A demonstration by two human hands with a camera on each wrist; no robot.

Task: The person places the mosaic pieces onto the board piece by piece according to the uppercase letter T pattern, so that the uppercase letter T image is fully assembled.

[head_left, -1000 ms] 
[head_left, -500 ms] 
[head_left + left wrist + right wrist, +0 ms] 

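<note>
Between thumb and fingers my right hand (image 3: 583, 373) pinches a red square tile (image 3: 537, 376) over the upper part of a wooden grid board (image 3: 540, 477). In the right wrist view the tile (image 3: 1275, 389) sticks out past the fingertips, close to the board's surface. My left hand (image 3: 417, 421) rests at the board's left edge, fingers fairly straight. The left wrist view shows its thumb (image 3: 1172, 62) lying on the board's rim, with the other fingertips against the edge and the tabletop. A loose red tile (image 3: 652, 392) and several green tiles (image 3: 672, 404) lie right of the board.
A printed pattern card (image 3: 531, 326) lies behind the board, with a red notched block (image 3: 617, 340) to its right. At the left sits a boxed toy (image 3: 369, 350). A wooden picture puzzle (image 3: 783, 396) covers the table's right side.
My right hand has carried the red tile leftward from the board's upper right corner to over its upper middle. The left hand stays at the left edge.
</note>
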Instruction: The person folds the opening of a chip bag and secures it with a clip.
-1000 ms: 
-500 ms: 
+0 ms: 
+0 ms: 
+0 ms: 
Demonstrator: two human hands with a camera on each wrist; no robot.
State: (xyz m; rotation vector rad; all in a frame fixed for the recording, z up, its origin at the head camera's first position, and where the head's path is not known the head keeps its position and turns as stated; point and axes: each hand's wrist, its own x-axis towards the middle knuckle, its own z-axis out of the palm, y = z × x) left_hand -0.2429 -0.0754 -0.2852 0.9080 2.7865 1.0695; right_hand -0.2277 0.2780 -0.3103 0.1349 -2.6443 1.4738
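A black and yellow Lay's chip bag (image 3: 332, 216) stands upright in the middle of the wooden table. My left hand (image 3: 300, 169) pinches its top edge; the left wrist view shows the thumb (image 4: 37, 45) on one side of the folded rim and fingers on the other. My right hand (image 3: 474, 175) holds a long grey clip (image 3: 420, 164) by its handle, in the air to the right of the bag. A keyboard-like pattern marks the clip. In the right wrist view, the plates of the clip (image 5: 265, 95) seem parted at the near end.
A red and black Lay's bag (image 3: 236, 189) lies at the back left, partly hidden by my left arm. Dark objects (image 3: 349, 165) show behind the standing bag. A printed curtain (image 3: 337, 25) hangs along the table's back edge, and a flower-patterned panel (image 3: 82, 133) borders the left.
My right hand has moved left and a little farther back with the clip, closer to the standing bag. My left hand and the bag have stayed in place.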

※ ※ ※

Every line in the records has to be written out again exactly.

■ SOLVED EXERCISE ■
A demonstration by two human hands with a camera on each wrist; no robot.

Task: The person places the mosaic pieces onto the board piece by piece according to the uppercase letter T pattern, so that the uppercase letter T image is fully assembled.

[head_left, -1000 ms] 
[head_left, -500 ms] 
[head_left + left wrist + right wrist, +0 ms] 

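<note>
Between thumb and fingers my right hand (image 3: 583, 373) pinches a red square tile (image 3: 537, 376) over the upper part of a wooden grid board (image 3: 540, 477). In the right wrist view the tile (image 3: 1275, 389) sticks out past the fingertips, close to the board's surface. My left hand (image 3: 417, 421) rests at the board's left edge, fingers fairly straight. The left wrist view shows its thumb (image 3: 1172, 62) lying on the board's rim, with the other fingertips against the edge and the tabletop. A loose red tile (image 3: 652, 392) and several green tiles (image 3: 672, 404) lie right of the board.
A printed pattern card (image 3: 531, 326) lies behind the board, with a red notched block (image 3: 617, 340) to its right. At the left sits a boxed toy (image 3: 369, 350). A wooden picture puzzle (image 3: 783, 396) covers the table's right side.
My right hand has carried the red tile leftward from the board's upper right corner to over its upper middle. The left hand stays at the left edge.
</note>
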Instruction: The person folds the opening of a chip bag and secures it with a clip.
-1000 ms: 
-500 ms: 
+0 ms: 
+0 ms: 
+0 ms: 
Demonstrator: two human hands with a camera on each wrist; no robot.
State: (xyz m; rotation vector rad; all in a frame fixed for the recording, z up, its origin at the head camera's first position, and where the head's path is not known the head keeps its position and turns as stated; point and axes: each hand's wrist, its own x-axis towards the middle knuckle, its own z-axis out of the palm, y = z × x) left_hand -0.2429 -0.0754 -0.2852 0.9080 2.7865 1.0695; right_hand -0.2277 0.2780 -0.3103 0.1349 -2.6443 1.4738
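A black and yellow Lay's chip bag (image 3: 332, 216) stands upright in the middle of the wooden table. My left hand (image 3: 300, 169) pinches its top edge; the left wrist view shows the thumb (image 4: 37, 45) on one side of the folded rim and fingers on the other. My right hand (image 3: 474, 175) holds a long grey clip (image 3: 420, 164) by its handle, in the air to the right of the bag. A keyboard-like pattern marks the clip. In the right wrist view, the plates of the clip (image 5: 265, 95) seem parted at the near end.
A red and black Lay's bag (image 3: 236, 189) lies at the back left, partly hidden by my left arm. Dark objects (image 3: 349, 165) show behind the standing bag. A printed curtain (image 3: 337, 25) hangs along the table's back edge, and a flower-patterned panel (image 3: 82, 133) borders the left.
My right hand has moved left and a little farther back with the clip, closer to the standing bag. My left hand and the bag have stayed in place.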

The output is now finished.